*Source material*.
>>>
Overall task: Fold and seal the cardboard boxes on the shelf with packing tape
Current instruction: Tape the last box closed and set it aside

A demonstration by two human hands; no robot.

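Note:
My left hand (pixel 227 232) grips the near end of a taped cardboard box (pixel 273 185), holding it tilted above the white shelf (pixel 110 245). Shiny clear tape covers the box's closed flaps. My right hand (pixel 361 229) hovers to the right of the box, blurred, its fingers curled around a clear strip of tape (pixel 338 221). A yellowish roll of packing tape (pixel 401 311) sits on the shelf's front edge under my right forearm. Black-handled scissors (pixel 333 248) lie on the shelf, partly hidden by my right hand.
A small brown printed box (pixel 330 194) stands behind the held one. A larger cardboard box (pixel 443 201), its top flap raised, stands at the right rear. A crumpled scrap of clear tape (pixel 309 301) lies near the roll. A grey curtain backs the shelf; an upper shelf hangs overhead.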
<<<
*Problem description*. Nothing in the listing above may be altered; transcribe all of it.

*Result of the task*.
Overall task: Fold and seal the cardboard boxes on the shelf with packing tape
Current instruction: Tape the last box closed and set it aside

A demonstration by two human hands; no robot.

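Note:
My left hand (pixel 227 232) grips the near end of a taped cardboard box (pixel 273 185), holding it tilted above the white shelf (pixel 110 245). Shiny clear tape covers the box's closed flaps. My right hand (pixel 361 229) hovers to the right of the box, blurred, its fingers curled around a clear strip of tape (pixel 338 221). A yellowish roll of packing tape (pixel 401 311) sits on the shelf's front edge under my right forearm. Black-handled scissors (pixel 333 248) lie on the shelf, partly hidden by my right hand.
A small brown printed box (pixel 330 194) stands behind the held one. A larger cardboard box (pixel 443 201), its top flap raised, stands at the right rear. A crumpled scrap of clear tape (pixel 309 301) lies near the roll. A grey curtain backs the shelf; an upper shelf hangs overhead.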

Nothing further is needed for the exercise.